In the records that follow, the lines from the one containing "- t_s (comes" to the one containing "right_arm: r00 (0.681", inclusive, are to be given again exactly.

[Saved data entries]
.....

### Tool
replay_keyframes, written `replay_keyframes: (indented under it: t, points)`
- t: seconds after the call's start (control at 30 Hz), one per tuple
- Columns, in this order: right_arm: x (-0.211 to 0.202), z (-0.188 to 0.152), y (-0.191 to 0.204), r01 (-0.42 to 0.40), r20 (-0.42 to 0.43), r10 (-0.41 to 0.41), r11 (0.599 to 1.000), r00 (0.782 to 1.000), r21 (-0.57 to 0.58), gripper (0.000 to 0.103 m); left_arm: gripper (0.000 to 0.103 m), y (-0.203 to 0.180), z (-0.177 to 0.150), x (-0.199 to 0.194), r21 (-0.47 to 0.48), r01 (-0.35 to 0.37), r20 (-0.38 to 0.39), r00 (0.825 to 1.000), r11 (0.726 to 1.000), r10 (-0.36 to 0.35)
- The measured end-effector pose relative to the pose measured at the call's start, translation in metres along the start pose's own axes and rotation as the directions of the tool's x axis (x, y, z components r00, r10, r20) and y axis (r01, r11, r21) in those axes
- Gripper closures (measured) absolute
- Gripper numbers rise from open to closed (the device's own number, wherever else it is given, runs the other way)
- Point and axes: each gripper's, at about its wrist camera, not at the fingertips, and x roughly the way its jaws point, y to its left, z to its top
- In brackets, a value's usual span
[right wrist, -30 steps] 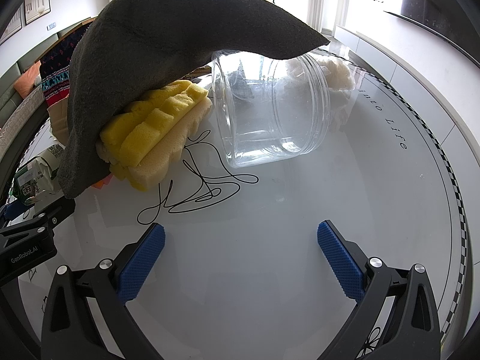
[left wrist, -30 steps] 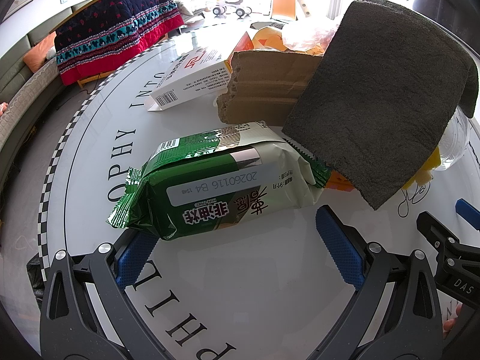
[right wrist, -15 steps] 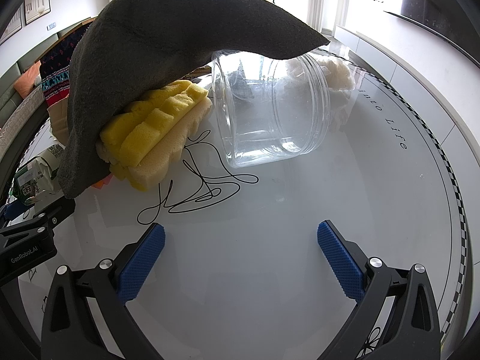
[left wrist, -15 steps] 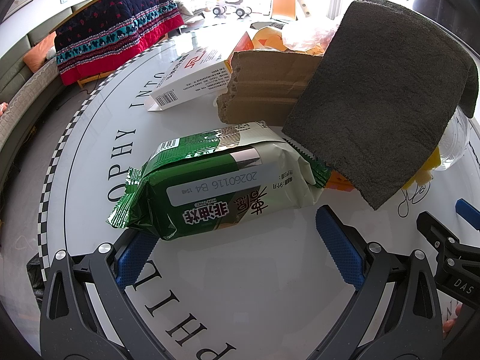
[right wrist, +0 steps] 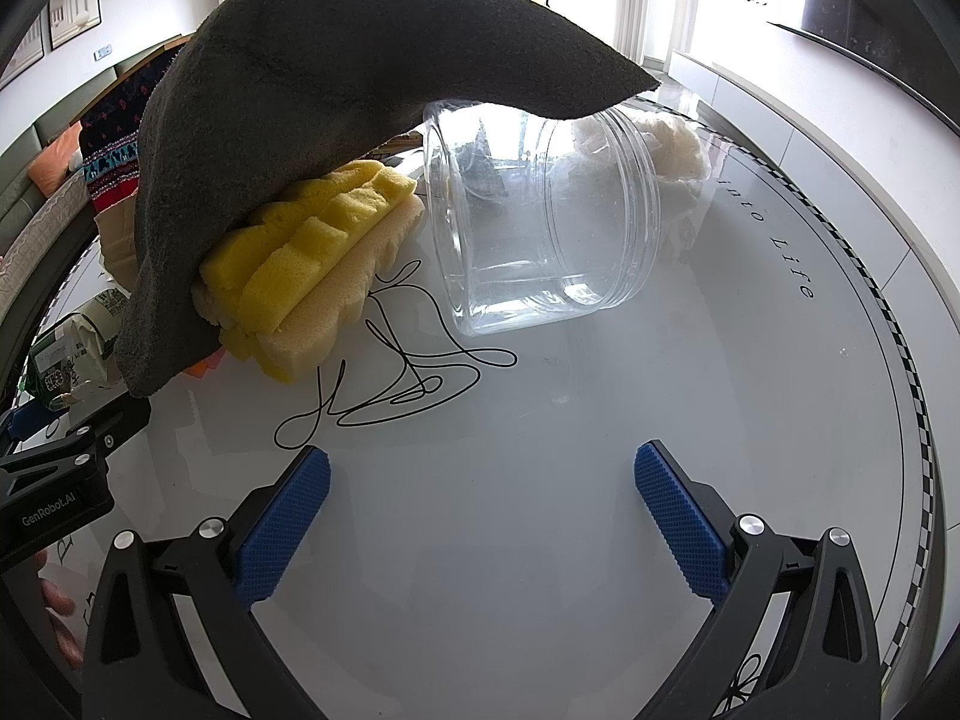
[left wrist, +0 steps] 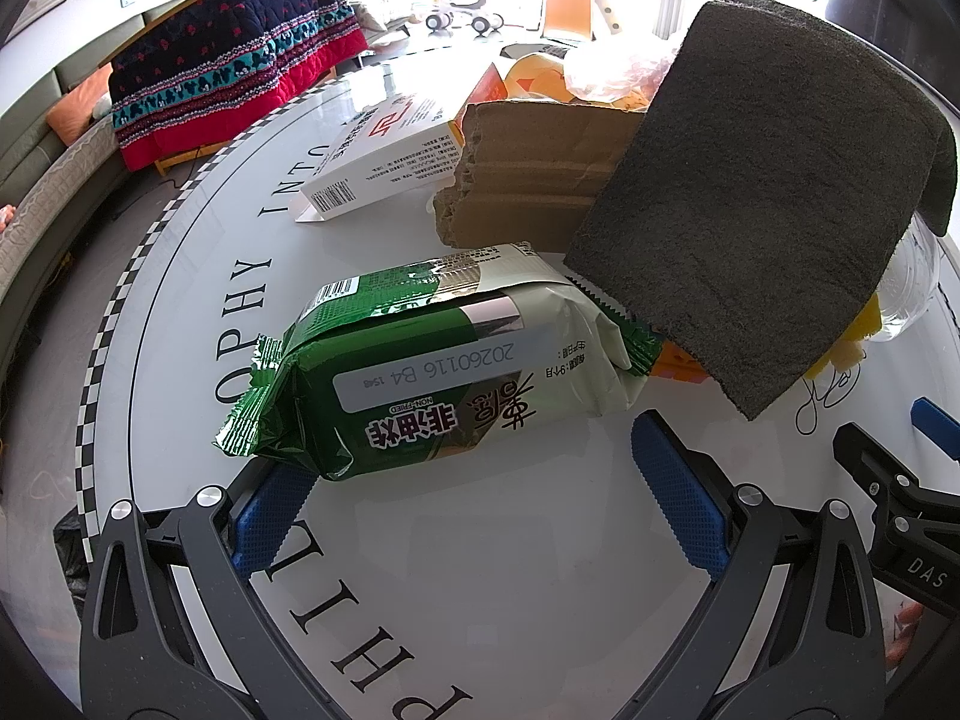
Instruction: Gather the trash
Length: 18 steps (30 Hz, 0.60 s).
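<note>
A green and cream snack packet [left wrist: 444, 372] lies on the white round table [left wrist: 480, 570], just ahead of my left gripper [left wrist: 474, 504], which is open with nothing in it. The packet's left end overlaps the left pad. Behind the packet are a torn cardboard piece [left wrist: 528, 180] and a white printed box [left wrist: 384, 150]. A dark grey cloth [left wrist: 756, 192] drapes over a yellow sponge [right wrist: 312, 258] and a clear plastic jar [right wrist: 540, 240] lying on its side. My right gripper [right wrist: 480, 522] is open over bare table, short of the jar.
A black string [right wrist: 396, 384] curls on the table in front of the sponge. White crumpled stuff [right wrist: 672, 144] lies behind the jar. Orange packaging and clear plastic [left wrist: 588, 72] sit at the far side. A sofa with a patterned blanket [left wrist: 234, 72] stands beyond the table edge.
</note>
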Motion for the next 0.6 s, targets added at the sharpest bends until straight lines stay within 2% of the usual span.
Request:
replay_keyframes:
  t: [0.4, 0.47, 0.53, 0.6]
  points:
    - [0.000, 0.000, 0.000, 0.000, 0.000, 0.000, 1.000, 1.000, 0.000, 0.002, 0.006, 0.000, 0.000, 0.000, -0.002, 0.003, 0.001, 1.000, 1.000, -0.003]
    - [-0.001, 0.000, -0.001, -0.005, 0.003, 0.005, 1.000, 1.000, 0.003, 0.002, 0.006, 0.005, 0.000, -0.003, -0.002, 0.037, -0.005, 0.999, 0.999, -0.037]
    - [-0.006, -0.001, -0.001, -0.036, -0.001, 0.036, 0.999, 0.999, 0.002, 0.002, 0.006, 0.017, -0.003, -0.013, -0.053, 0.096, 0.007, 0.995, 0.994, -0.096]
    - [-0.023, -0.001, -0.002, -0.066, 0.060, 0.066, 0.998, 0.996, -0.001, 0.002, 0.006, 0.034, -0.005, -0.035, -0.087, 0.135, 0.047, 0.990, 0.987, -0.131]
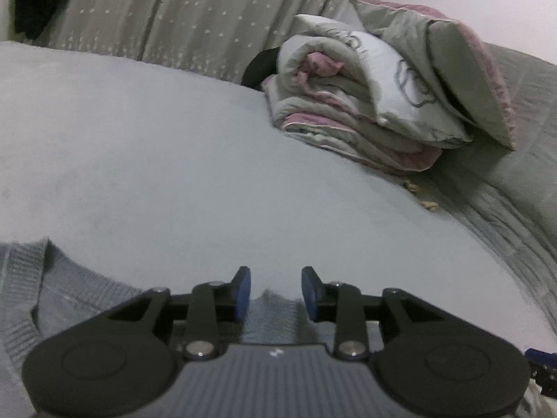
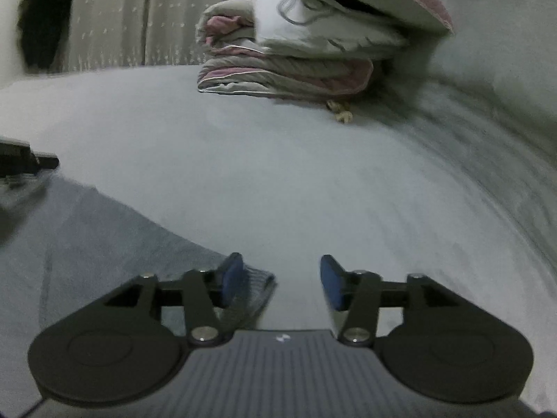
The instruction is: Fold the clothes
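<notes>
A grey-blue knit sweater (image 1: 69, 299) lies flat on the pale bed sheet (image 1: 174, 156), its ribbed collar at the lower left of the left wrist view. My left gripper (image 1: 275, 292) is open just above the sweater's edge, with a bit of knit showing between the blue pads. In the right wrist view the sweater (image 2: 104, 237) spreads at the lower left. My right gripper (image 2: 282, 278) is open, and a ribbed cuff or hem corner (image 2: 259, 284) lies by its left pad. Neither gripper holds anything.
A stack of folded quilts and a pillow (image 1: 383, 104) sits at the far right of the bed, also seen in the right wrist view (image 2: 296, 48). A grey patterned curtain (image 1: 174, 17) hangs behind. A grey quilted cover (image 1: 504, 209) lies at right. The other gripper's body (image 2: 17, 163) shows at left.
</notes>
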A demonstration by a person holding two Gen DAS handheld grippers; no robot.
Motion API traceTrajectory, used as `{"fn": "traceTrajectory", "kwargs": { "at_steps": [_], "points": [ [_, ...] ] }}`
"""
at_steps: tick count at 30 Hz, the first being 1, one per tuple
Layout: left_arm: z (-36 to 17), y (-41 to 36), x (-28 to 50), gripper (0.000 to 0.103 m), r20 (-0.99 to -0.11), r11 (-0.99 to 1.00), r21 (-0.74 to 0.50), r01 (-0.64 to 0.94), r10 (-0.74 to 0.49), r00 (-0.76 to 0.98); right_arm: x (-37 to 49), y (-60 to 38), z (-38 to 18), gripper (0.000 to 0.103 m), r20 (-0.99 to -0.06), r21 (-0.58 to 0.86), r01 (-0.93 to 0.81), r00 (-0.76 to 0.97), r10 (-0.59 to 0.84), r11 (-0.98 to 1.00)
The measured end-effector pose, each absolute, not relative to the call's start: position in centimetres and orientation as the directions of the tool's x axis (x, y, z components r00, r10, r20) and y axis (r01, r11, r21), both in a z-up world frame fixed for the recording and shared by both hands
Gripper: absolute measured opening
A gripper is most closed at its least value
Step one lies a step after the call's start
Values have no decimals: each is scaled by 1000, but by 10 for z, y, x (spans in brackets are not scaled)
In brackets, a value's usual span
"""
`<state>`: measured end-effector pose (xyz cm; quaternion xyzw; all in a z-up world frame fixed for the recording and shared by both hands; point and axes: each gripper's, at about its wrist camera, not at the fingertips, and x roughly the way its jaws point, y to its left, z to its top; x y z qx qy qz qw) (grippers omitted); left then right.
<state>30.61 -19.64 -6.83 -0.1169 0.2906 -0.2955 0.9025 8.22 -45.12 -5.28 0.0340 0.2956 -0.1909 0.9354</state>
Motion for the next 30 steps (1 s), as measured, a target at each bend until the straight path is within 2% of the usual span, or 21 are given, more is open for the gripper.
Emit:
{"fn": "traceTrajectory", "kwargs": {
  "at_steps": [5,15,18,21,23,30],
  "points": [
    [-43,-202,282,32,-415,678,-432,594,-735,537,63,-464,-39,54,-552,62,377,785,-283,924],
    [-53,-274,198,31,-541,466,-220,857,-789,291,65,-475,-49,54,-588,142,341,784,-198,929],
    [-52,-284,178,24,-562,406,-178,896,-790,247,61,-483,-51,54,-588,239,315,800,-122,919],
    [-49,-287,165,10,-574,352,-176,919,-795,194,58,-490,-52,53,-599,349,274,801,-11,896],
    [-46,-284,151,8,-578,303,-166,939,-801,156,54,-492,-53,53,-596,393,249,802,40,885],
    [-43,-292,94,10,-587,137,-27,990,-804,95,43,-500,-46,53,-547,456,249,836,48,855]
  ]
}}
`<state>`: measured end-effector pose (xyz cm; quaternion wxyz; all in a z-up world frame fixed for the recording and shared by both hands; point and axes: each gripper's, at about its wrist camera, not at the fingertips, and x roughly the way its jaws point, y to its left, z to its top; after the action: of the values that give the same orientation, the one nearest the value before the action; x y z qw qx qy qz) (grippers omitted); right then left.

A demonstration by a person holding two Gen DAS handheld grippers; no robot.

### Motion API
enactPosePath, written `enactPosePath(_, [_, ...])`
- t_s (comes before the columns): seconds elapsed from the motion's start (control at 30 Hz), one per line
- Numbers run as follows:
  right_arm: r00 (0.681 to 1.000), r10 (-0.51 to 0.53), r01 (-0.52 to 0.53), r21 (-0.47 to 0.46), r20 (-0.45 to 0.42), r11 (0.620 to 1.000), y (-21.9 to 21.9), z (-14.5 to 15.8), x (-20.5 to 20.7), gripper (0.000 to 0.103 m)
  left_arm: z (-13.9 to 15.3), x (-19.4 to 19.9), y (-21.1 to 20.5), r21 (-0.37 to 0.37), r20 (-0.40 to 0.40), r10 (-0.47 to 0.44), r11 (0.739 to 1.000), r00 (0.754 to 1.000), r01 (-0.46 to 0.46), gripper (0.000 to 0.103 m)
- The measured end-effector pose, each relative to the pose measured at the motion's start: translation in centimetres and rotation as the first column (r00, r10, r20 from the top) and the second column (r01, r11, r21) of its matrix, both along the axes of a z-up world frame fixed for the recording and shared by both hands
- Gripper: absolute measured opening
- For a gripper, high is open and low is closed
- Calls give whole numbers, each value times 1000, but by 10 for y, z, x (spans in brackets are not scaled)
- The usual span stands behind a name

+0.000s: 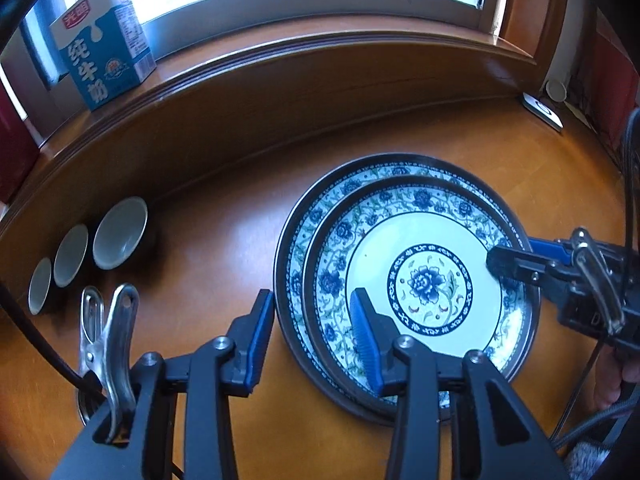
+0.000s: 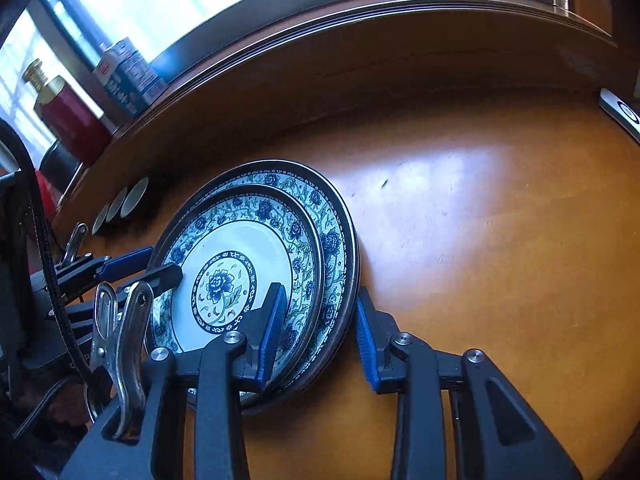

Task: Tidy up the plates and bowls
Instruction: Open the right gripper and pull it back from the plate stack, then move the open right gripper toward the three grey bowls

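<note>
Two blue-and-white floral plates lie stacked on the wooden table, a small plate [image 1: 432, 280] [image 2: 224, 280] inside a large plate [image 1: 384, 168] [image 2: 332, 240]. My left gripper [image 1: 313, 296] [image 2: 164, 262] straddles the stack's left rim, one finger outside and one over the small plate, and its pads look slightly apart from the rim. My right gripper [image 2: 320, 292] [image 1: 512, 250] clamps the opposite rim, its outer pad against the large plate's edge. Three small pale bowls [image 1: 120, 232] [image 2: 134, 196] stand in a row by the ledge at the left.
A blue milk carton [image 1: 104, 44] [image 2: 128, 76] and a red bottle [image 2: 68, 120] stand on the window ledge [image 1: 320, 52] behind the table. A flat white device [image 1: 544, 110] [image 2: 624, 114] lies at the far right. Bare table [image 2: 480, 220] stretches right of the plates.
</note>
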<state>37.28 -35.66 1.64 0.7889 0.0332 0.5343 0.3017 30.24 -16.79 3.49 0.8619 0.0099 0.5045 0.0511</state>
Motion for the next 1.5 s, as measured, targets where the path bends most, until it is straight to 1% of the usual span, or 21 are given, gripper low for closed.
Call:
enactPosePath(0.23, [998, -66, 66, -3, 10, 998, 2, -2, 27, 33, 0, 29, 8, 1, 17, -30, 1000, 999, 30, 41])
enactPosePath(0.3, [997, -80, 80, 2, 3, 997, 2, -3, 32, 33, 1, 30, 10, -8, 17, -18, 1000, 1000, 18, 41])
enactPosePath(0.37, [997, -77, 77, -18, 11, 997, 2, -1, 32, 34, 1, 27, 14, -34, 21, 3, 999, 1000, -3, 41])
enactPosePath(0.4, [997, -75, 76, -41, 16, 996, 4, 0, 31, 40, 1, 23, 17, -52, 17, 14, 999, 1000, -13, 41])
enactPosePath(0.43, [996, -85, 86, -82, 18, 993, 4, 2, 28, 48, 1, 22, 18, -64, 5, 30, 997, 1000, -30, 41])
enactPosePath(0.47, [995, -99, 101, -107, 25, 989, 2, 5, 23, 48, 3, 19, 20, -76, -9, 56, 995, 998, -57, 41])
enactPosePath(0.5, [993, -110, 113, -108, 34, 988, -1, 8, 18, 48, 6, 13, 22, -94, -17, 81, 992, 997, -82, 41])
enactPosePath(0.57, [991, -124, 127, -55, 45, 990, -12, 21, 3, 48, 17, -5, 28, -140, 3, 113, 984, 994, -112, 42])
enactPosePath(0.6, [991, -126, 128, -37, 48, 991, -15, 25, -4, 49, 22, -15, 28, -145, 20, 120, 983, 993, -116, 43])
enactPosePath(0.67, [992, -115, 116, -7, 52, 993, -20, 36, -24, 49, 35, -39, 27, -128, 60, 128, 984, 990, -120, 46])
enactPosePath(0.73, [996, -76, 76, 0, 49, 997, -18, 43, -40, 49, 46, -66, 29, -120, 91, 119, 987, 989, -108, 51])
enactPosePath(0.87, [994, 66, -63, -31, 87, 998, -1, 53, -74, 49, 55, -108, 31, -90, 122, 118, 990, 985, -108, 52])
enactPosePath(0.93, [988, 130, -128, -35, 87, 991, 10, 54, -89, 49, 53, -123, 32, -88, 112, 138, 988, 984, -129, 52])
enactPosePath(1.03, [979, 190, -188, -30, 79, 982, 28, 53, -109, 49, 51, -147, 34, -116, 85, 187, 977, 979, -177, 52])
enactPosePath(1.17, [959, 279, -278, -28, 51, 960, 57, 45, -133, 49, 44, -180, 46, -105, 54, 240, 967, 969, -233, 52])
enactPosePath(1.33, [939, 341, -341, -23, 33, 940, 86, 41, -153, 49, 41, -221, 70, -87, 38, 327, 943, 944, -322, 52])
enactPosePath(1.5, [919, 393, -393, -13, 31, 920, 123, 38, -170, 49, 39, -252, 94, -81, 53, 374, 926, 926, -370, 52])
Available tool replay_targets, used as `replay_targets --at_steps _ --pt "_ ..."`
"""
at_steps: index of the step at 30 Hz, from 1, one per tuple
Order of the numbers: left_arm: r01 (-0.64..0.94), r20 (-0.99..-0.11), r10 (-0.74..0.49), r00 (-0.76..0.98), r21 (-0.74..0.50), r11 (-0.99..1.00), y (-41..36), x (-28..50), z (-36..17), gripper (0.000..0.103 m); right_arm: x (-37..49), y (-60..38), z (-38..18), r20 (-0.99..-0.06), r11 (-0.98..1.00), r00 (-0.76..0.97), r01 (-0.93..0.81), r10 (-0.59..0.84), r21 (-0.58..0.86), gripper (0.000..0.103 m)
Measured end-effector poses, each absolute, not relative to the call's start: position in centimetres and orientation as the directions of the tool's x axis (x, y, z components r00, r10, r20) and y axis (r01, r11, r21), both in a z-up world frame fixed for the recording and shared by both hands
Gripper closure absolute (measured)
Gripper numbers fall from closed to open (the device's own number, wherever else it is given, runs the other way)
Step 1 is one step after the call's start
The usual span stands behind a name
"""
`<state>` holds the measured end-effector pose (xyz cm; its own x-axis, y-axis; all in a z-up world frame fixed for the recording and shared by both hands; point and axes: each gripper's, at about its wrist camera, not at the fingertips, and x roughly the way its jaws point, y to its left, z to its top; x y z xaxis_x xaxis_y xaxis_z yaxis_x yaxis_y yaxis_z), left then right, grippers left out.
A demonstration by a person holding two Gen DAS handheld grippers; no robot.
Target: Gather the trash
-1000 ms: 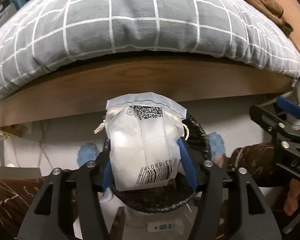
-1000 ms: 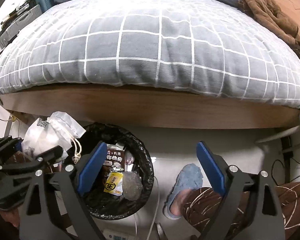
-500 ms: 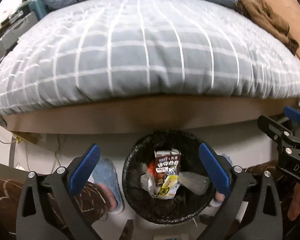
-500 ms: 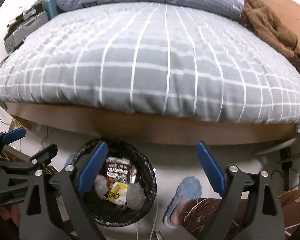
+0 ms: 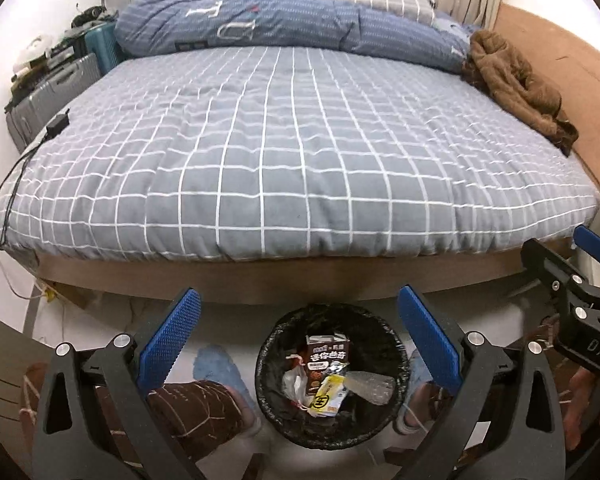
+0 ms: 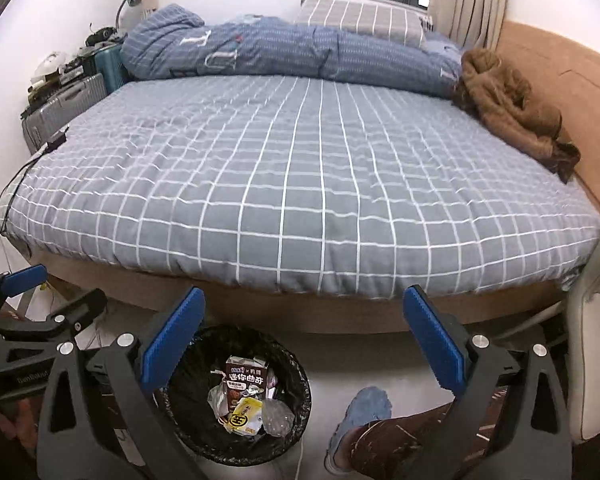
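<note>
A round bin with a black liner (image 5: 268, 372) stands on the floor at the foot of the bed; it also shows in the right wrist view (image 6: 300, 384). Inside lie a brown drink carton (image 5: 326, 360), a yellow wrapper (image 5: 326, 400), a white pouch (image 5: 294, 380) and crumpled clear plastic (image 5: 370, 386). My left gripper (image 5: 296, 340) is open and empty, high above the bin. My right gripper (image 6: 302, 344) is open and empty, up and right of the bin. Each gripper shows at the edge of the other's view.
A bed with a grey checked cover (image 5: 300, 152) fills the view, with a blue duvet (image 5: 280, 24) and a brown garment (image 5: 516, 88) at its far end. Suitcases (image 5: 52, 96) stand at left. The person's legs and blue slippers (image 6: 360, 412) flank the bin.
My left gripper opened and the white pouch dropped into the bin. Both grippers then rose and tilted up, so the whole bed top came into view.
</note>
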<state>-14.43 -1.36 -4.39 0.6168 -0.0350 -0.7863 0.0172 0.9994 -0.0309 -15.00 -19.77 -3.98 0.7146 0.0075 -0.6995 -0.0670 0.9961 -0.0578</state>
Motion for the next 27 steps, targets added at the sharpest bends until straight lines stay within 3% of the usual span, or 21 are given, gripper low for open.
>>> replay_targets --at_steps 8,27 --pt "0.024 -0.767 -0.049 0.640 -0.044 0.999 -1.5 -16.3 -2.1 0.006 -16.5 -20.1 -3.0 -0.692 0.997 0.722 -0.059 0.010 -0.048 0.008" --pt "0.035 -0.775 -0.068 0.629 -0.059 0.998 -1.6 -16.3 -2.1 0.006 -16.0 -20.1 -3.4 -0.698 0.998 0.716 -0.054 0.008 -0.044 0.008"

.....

Answer to the problem —
- t_s (comes before the columns): seconds elapsed from the motion's start (control at 30 Hz), one per line
- Numbers run as follows:
  right_arm: r00 (0.681 to 1.000), r10 (-0.51 to 0.53), r01 (-0.52 to 0.53), r21 (-0.47 to 0.46), r20 (-0.45 to 0.42), r11 (0.620 to 1.000), y (-21.9 to 21.9), z (-14.5 to 15.8), x (-20.5 to 20.7), gripper (0.000 to 0.103 m)

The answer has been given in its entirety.